O Instituto Brasileiro de Geografia e Estatística (IBGE) afirma que o trabalho voluntário individual aumentou de 9,4% em 2019 para 13,6% em 2022
Por Bebel Costalonga, Bruna Sluzala e Karen Stinsky
O trabalho voluntário é uma das formas que as instituições não governamentais encontram para manter sua organização e sobrevivência, em que a mobilização da comunidade atua diretamente nos movimentos de inclusão social.
Ele é um agente independente formado pela força popular e opera em todos os contextos, mas sua luta maior é a garantia da dignidade humanitária para todas as pessoas que estão em situações vulneráveis.
Em 1998, foi sancionada a Lei n° 9.608, que prevê o trabalho voluntário como uma atividade não remunerada exercida por pessoa física a qualquer entidade pública ou privada sem fins lucrativos, que exerçam objetivos, culturais, educacionais, científicos, recreativos e de assistência social. O artigo também qualifica o voluntariado como uma atividade sem a necessidade de vínculo empregatício e natureza trabalhista.
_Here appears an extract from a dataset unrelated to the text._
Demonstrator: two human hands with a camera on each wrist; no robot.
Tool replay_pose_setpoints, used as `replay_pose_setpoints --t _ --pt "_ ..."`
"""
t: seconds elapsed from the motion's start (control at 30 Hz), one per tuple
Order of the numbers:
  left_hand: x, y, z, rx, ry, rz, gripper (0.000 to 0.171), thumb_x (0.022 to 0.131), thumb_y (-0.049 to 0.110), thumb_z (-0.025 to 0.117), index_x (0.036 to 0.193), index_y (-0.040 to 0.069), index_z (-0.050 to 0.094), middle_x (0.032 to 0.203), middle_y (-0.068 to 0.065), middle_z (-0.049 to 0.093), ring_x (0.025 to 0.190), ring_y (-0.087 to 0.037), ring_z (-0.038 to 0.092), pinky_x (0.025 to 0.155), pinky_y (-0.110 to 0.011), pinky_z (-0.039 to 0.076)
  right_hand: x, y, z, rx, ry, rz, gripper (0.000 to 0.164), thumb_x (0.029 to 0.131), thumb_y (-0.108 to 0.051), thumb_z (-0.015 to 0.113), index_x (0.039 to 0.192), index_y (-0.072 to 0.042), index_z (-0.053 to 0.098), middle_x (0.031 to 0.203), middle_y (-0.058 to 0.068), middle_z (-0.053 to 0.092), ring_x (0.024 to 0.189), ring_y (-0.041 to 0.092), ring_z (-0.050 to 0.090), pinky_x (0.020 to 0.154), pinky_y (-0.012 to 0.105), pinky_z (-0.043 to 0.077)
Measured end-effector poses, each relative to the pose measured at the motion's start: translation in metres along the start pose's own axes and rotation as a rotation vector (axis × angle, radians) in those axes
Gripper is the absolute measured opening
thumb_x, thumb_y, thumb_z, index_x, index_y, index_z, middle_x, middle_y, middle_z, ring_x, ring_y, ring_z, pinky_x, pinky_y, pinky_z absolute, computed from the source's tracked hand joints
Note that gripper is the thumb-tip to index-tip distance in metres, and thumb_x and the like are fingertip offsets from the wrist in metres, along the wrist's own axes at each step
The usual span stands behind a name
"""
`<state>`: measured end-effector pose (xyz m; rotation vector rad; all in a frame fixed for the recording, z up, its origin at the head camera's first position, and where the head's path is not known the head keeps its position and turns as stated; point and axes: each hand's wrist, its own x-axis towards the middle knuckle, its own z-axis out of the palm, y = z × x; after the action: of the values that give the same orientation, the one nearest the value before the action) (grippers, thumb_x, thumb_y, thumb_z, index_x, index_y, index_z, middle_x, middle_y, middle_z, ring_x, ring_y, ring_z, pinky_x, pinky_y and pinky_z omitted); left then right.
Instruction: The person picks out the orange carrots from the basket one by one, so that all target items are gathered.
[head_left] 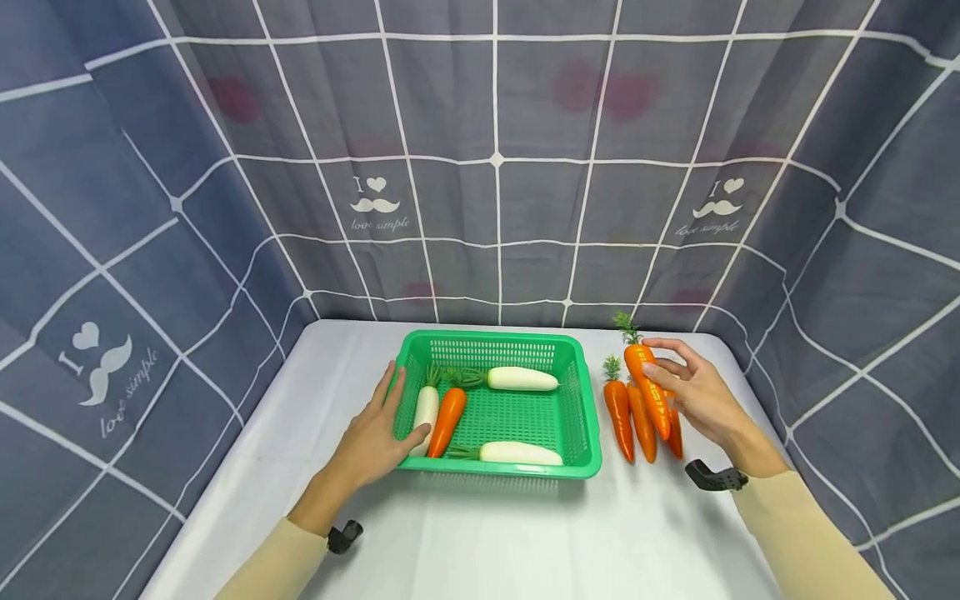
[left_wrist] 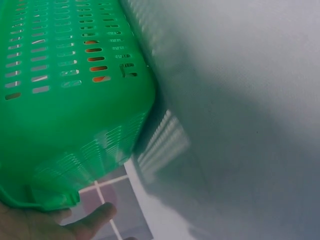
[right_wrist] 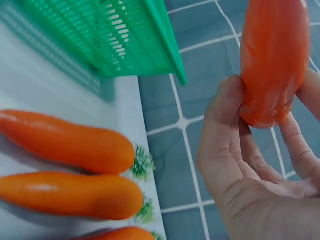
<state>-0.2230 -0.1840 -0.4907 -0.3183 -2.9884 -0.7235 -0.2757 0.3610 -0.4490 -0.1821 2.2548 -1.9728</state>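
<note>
My right hand (head_left: 701, 398) pinches a carrot (head_left: 647, 382) with a green leafy top between thumb and fingers, holding it above several other toy-like carrots (head_left: 618, 417) on the white table. In the right wrist view, the held carrot (right_wrist: 275, 60) is raised with its thick end near the fingertips. At the left, my left hand (head_left: 375, 442) lies with extended fingers against the side of a green plastic basket (head_left: 592, 417), its thumb over the rim. Inside the basket are one carrot (head_left: 447, 421) and three white radishes (head_left: 522, 379) with green tops.
A white cloth covers the table (head_left: 480, 533). Grey curtains (head_left: 450, 200) with white grid lines stand behind and on both sides. Black bands (head_left: 716, 477) circle both wrists.
</note>
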Motion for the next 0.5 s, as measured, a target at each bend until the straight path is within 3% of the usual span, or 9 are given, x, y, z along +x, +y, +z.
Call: replay_pose_setpoints --t 0.13,0.23,0.5 --pt "-0.001 -0.004 0.001 0.006 0.009 -0.012 0.108 0.112 0.058 0.071 0.189 0.011 0.013 0.200 -0.012 0.002 0.140 -0.055 0.073 0.114 -0.086 0.052 0.000 0.008 -0.007 0.008 -0.002 0.016 0.050 0.118 -0.023 0.072 0.166 -0.019 0.056 0.135 -0.014 0.078 0.116 0.005 0.076 0.078 0.023 0.059" --pt "-0.001 -0.005 0.002 -0.004 0.013 -0.011 0.109 0.111 0.059 0.071 0.189 0.011 0.013 0.200 -0.011 0.002 0.136 -0.055 0.075 0.114 -0.086 0.052 0.001 0.014 -0.015 0.004 0.010 0.020 0.051 0.119 -0.024 0.071 0.167 -0.019 0.055 0.133 -0.016 0.079 0.120 0.004 0.078 0.092 0.027 0.067" --pt "0.004 -0.006 0.004 -0.009 0.008 0.000 0.109 0.111 0.061 0.070 0.189 0.012 0.011 0.200 -0.010 0.000 0.125 -0.053 0.079 0.113 -0.083 0.054 -0.007 0.028 -0.037 0.046 0.103 0.042 0.050 0.119 -0.026 0.071 0.166 -0.022 0.057 0.124 -0.020 0.083 0.108 0.006 0.081 0.084 0.030 0.070"
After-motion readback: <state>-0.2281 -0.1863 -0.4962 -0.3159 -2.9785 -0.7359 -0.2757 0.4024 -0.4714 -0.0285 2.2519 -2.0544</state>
Hoje em dia, diversas organizações funcionam a partir do voluntariado. Segundo a Pesquisa Voluntariado no Brasil de 2021, do Instituto de Desenvolvimento Social, há 57 milhões de pessoas no país que fazem atividades voluntárias..
De acordo com Teamstage, cerca de 70% do trabalho voluntário em 2024 é feito informalmente, ou seja, eles acontecem a partir de iniciativas que não estão ligadas à nenhum segmento de instituições de caridade ou empresas. O perfil dos voluntários é constituído em sua maioria por mulheres, que realizam 57% do trabalho voluntário global e 59% do voluntariado informal.
A Irmã Scheilla é uma associação que está presente há 70 anos no município de Ponta Grossa e que realiza ações beneficentes para a população vulnerável, como doações de roupas e o preparo de alimentos. De segunda a sábado, há 15 equipes de voluntários que preparam as refeições. Maria Etelvina, presidente da instituição, afirma que há colaboradores na instituição há mais de 50 anos.
Maria fala que o trabalho voluntário teve impacto em sua vida e que era uma vontade antiga. “A gente faz bem para eles, mas para nós também. É muito gratificante, até porque é uma coisa voluntária. Você não é obrigado, você está aqui porque gosta e é sensível às causas alheias”, expõe.

O voluntariado na Instituição Irmâ Scheilla é realizado na sede, rua do Rosário – Ponta Grossa. Foto: Pietra Gasparini
Daiane Dias é voluntária independente na área de proteção aos animais em Reserva e relata que sempre seguiu os passos da avó. “Com 13 anos já fazia o que estava ao meu alcance. Em 2013 entrei para participar da ONG da cidade onde cedi meu lar para o abrigo de animais. Hoje com 45 anos, me sinto muito bem em ser voluntária na causa animal”.
Ela afirma que sem o trabalho voluntário, o número de animais sofrendo seria ainda maior.
“Minha maior motivação é ver eles bebendo e comendo com saúde. Saber que eu estive ajudando a castrar um animal, o abandono pode diminuir, além de ver eles me agradecendo com um abanar de rabo pelo pouco que pude fazer”, completa Daiane.